I was at a neighborhood association meeting when I heard a representative from the Oregon Beverage Recycling Cooperative share about BottleDrop. She informed us that in the beginning of March five major grocery stores in our town would be closing their bottling rooms. If you wanted to recycle bottles or cans you had to bring them to a new redemption center located less than one and a half miles from the five grocery stores.
My first reaction: “What a pain! Now I have to make an extra trip to drop off my cans and pop bottles.”
After a few visits to BottleDrop, I like the concept. The bottle rooms in the major grocery stores are often dirty not to mention small and congested. Pushing a cart with a baby and toddler in tow means careening around everyone else’s bottle filled carts. The machines break down often. There is a separate machine for glass, cans, and plastic bottles. So if you finish your cans and the plastic bottle machine is in use–you end up waiting in the small congested room trying to keep your shopping cart with a screaming toddler from blocking everyone else’s way.
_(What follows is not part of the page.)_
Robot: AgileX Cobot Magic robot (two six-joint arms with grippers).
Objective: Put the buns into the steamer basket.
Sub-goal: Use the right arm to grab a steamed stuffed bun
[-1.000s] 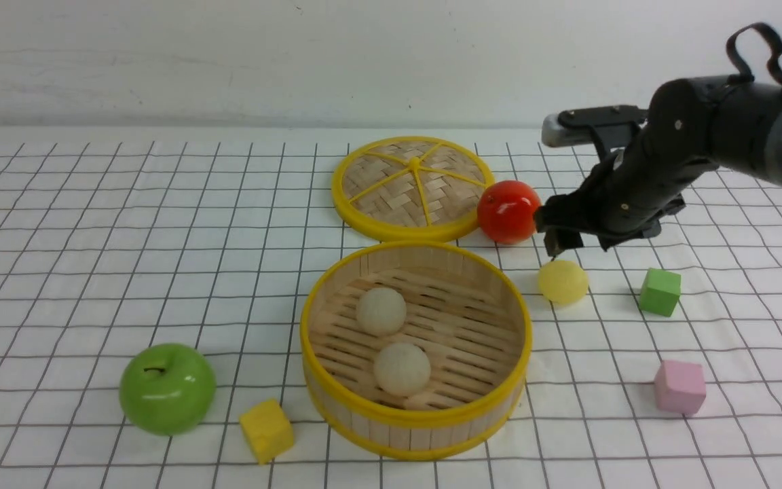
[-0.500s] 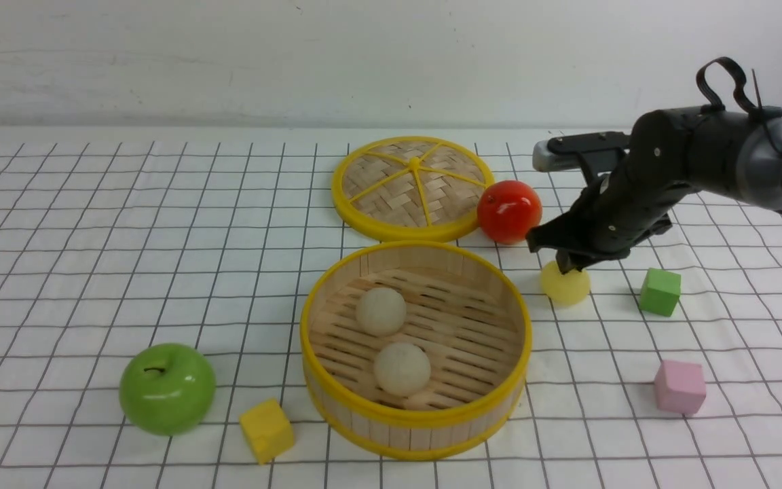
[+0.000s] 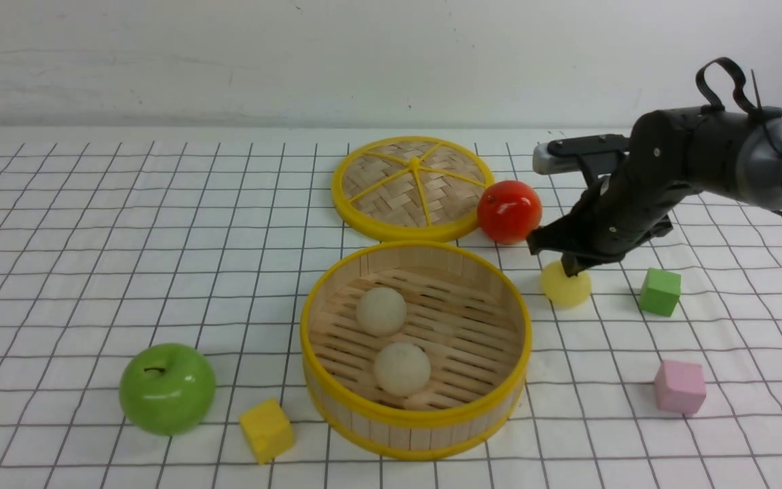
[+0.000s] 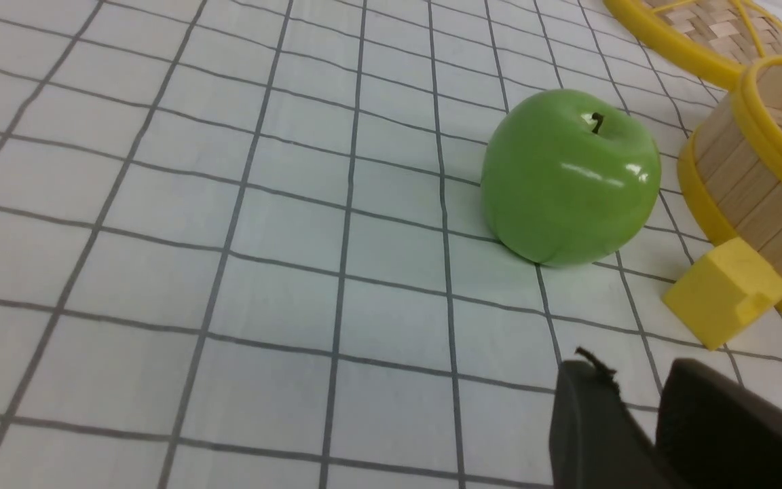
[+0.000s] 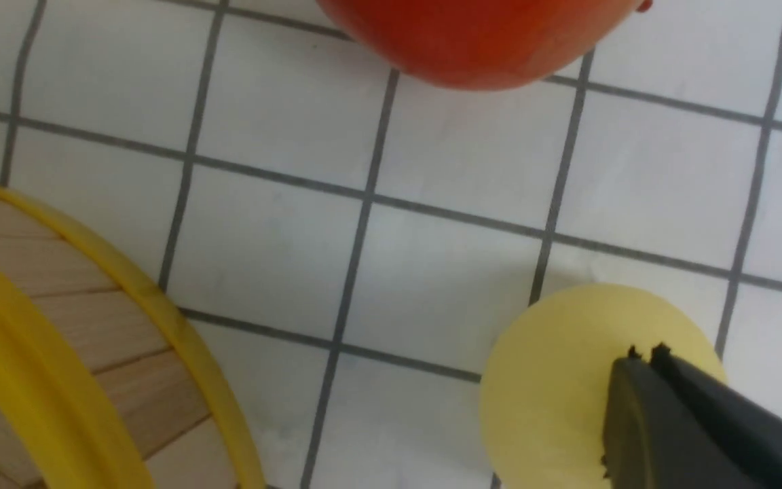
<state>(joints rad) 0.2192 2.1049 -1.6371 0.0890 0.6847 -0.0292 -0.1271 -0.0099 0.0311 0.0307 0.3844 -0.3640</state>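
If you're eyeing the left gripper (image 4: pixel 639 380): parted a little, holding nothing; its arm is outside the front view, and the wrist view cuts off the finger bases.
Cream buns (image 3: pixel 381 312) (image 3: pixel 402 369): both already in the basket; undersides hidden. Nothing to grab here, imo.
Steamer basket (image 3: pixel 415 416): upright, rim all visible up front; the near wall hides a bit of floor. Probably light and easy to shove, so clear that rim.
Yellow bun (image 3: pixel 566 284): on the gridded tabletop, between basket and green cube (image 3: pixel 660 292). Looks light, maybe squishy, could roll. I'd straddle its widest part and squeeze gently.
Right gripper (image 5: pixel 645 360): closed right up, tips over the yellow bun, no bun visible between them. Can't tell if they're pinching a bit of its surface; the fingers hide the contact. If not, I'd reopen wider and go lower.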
At BottleDrop there are staff people walking around and constantly wiping down carts and machines. It is spacious and clean. The carts are not metal shopping carts–large plastic carts on wheels you bring right out to your car. You can put all your cans, bottles, and glass in the same machine. The machine automatically separates it into bins. You can redeem your cans for cash from an automated machine or staff member. You can even open an account and get a “bottle drop redemption card” instead of cashing out every single time.
The plus side is my kids love going! There are flashy signs everywhere that teach them about recycling. The employees are really helpful and friendly. There is a little window where my kids love to watch cans and bottles moving along a conveyor belt. It’s a perfect preschool field trip.